The role of CTX and RS1 satellite phages genomic arrangement in Vibrio cholera toxin production in two recent cholera outbreaks (2012 and 2013) in IR Iran.

The objective of the present study was to investigate the genomic arrangement of CTX/RS1 prophages in 30 Vibrio cholerae strains obtained from 2 consecutive years of cholera outbreak and to compare the role of different CTX/RS1 arrangements in cholera toxin expression among the El Tor strains. Profile A with TLC-RS1-CTX-RTX arrangement was observed in 46.7% of the isolates with RS1 phage locating adjacent to TLC element. About 50% of the isolates showed Profile B with TLC-CTX-RS1-RTX arrangement and one single isolate (3.3%) revealed TLC-CTX-RS1-RS1-RTX arrangement (Profile C). No RS1 element was detected to be adjacent to TLC element in B and C profiles. No truncated CTX phage genome was detected among the isolates of 2 years. Different CTX-RS1 arrangement profiles (A, B, and C) with different RS1 copy numbers and locations uniformly showed low level of cholera toxin production in El Tor strains with no significant difference, revealing that different RS1 copy numbers and locations have no effect on cholera toxin production level (p-value >0.05). However, increased cholera toxin expression was observed for control V. cholerae classical biotype strain. In conclusion, variations in RS1 prophage did not affect CT expression level in related El Tor V. cholerae strains. CTX genotyping establishes a more valuable database for epidemiologic, pathogenesis, and source tracking purposes.
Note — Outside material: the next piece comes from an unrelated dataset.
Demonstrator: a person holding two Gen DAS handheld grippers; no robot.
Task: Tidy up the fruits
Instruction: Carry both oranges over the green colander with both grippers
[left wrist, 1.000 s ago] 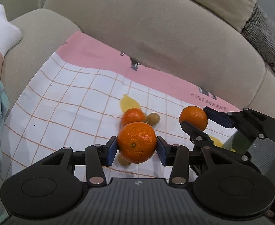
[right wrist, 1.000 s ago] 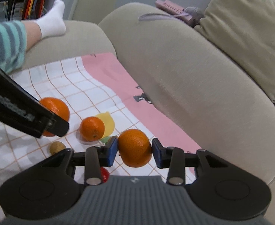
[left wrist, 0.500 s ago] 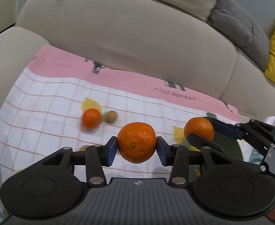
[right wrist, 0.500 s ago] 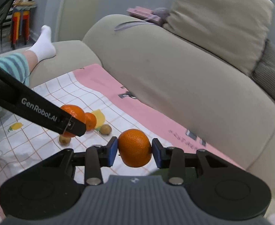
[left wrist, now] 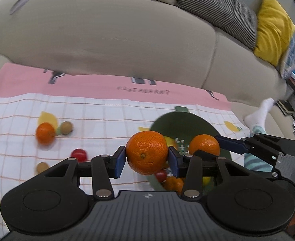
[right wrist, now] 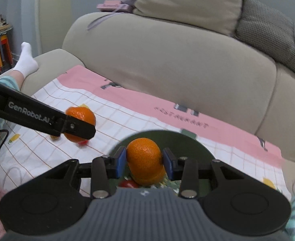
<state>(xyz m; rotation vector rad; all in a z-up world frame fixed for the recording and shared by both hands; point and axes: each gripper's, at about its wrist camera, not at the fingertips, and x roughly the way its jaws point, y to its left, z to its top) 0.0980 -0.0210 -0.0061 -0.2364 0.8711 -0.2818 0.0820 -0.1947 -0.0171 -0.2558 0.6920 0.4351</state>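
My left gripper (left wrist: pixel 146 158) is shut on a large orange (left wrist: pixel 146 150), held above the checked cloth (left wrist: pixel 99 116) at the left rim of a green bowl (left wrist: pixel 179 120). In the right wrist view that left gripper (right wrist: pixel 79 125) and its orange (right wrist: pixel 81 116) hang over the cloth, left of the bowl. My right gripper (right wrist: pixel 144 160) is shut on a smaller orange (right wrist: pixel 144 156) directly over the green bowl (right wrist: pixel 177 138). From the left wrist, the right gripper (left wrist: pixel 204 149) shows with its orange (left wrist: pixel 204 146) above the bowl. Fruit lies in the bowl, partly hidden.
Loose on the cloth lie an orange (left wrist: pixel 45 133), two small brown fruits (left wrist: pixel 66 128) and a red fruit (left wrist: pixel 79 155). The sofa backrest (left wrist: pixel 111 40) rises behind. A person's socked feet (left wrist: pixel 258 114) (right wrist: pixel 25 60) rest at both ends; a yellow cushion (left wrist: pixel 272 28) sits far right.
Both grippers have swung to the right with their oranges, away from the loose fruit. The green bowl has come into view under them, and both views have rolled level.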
Distribution of resistance genetic determinants among Vibrio cholerae isolates of 2012 and 2013 outbreaks in IR Iran.

The objective of this study was to characterize antimicrobial resistance determinants in relation to antimicrobial susceptibility and genotyping profile in 20 clinical isolates of Vibrio cholerae. All of the isolates were resistant to streptomycin. The second most prevalent resistance was observed to trimethoprim (75%), co-trimoxazole (60%), tetracycline (50%), and minocycline (45%). About 50% of the isolates fulfilled the criteria of Multi Drug Resistance (MDR) phenotype. None of the isolates carried tet A, B, C, and, D determinants. This finding shows that tetracycline resistance determinants recognized so far, does not satisfactorily describe the 50% tetracycline resistance phenotype in this study, suggesting the possible contribution of other not yet characterized resistance mechanisms involved. Class 1 integron, widely distributed among enteric bacteria, was not detected among V. cholerae strains under study. Conversely, 100% of the isolates harbored SXT constin(int), among which 70% were positive for dfrA1, strA, and strB genes. The sul1gene was present in 60% of the isolates while none of them contained floR gene. All the isolates uniformly appeared to be identical in fingerprinting profiles expected from outbreak strains. In conclusion, SXT element with its mosaic structure was the exclusive antimicrobial resistance determinant of clonal V. cholerae isolates taken from outbreaks of 2012 and 2013 in Iran.